Just to make an example, in ABR streaming we are usually forced to encode video in capped VBR (if not CBR) because of player’s heuristic (this is why I’ve said before that the “final” optimization would be to set coordinated optimization strategies for encoding, distribution and playback. You need usually an optimized player to handle VBR encodings).

So to improve the optimization level, we may need to consider not only the average complexity, but also the maximum complexity through-out the video and apply dynamic parameterizations accordingly. Furthermode, complexity may be spatial (high frequencies in the image due to nitid picture or noise) or temporal (high level of motion, more difficult to encode for traditional codecs based on motion estimation and compensation). Different complexities deserve different weights inside our “optimization function” and specific  parameterizations.


Viewing Context-aware encoding

Another variable is represented by the viewing conditions. Why apply the same resolution-parameterization for the same level of bandwidth when the video is watched on quite different screens ? The human eye has a specific angular resolution, so small defects in the picture quality are not visible at high DPI (like that of a smartphone) while the same is not true for low DPI screens like that of a TV. Mix that with the variable distance of viewing and we have another set of variables that we can optimize encoding for.

dpi

Example of different sensitivity of vision. The pictures above simulate the playback of the same video at different screen sizes: approx a smartphone screen for the upper image and a tablet (double diagonal) in the lower, cropped image. The picture is the same, simply enlarged. Note that artefacts of encoding are very visible on the lower image, but much less in the upper.

Considering the different sensitivity to artifacts of the eye at different DPI we can optimize the ABR ladder with resolutions-bitrates-parameterizatons specifically choosen to conceal artifacts in specific viewing conditions.

Closing Notes

There are other interesting aspects that enter in the mix of strategies that you can use.

I have no time to analyze them here, but they worth a mention:

Multi-Codecs encoding: leverage the best codec available on each platform. ie. VP9 on Android / Chrome / FF, HEVC on 4K TVs and H264 every where else.

VBR vs CBR: use VBR whenever possible. This requires custom player so i.e. is feasible today in DASH for Android and Browser but not for HLS in iOS. Will require multiple encodes but may worth the effort.

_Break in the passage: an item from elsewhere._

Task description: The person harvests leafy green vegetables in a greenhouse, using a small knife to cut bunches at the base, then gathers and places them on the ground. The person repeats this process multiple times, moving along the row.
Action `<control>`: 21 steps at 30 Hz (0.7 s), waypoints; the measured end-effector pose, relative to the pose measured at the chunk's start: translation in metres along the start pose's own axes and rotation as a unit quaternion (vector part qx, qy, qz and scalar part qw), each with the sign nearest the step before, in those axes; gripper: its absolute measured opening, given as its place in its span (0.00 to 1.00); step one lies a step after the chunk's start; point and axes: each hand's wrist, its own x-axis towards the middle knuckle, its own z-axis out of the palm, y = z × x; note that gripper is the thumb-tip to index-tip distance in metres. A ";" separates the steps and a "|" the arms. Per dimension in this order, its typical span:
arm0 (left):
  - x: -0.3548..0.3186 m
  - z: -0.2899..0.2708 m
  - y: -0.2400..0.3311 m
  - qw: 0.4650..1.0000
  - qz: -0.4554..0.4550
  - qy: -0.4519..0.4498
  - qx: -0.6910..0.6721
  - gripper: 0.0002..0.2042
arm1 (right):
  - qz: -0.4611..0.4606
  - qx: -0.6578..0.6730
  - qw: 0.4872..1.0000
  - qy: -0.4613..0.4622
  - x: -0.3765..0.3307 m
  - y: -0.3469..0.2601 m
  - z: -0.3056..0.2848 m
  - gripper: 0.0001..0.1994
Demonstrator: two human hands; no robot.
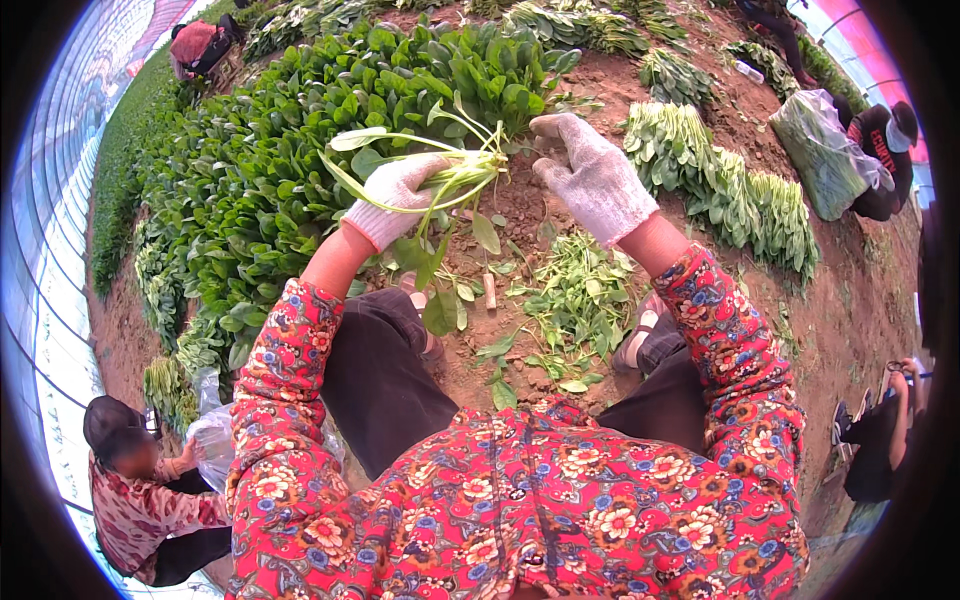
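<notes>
white-gloved left hand (395, 195) gripping leafy stalks (440, 170), roots hidden, right hand (592, 175) fingers loosely spread

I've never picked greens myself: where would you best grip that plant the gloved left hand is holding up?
Probably at the base, where the plant's pale stalks bunch together near the right hand. The left hand already closes round the stalks there. The stalks fan out leftward into broad, floppy leaves, so come from the root end on the right; gripping the leaves would likely bruise them.
</notes>
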 end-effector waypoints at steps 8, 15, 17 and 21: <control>0.031 0.039 0.048 0.974 0.106 0.123 0.159 0.16 | 0.220 0.117 0.967 0.050 -0.028 0.018 -0.026 0.15; 0.059 0.091 0.045 0.982 0.105 0.138 0.073 0.16 | 0.227 -0.001 0.941 0.252 -0.022 0.052 -0.028 0.30; 0.064 0.096 0.042 0.988 0.065 0.114 0.076 0.16 | 0.153 -0.110 0.923 0.336 -0.026 0.047 -0.048 0.34; 0.066 0.101 0.038 0.986 0.099 0.121 0.062 0.15 | -0.020 -0.038 0.904 0.425 -0.020 0.015 -0.127 0.42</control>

– Another interesting topic is the distance and number of renditions inside an ABR ladder. Different network conditions (i.e. mobile vs broadband) may require different setups.

Special renditions: sometimes I have defined special renditions for special cases that may have specific goals and characteristics (i.e. special renditions to speed up initial buffering efforts).

Concluding, if we mix various strategies, the improvement in QoE and bandwidth consumption may be considerable. Consider that optimize quality/bitrate ratio generates always an increase in QoE both directly and indirectly. Infact, with giants like Netflix that monopolizes the bandwidth (40+% of Internet traffic in USA at peak times) the services that are not optimized will start to suffer (or probably are already suffering). ABR streaming cannot be used any longer an “alibi” for un-optimized encoding, it’s no longer sufficient to be in the market, you’ve to master technology, smooth edges and give the maximum to be competitive. It’s time to optimize.